## Activity:
Go to the line holding "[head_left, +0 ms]" in the data below and repeat it exactly, then each line after it up to and including the one holding "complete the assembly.". Omit pictures.

## Stored data:
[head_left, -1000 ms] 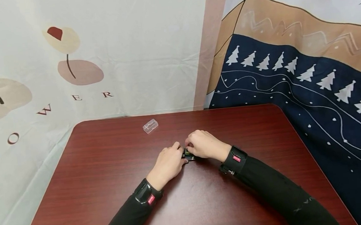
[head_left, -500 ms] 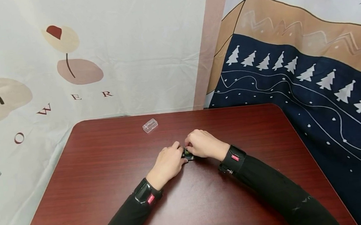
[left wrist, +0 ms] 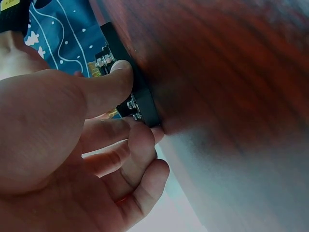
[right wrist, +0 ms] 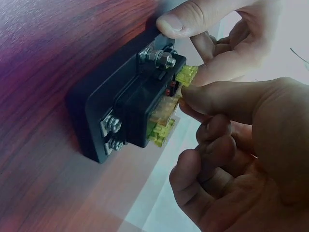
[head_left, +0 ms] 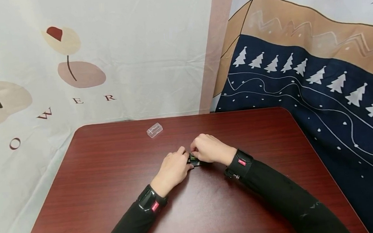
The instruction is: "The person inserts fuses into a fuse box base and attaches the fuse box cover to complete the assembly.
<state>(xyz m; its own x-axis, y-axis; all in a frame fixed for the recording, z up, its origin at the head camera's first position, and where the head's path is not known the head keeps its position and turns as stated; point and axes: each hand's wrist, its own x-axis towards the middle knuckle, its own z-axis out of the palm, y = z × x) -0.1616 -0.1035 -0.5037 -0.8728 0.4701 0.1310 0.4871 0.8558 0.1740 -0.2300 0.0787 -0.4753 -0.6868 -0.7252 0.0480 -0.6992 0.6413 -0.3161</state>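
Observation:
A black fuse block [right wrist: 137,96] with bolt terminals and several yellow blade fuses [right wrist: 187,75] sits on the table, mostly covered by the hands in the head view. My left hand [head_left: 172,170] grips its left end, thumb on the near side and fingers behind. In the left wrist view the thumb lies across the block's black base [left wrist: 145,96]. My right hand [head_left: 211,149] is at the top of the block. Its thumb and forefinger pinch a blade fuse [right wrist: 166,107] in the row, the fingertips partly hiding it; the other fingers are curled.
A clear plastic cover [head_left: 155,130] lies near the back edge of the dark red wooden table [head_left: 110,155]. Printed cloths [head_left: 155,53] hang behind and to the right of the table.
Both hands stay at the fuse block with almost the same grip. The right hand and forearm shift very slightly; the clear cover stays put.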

## Exercise response:
[head_left, +0 ms] 
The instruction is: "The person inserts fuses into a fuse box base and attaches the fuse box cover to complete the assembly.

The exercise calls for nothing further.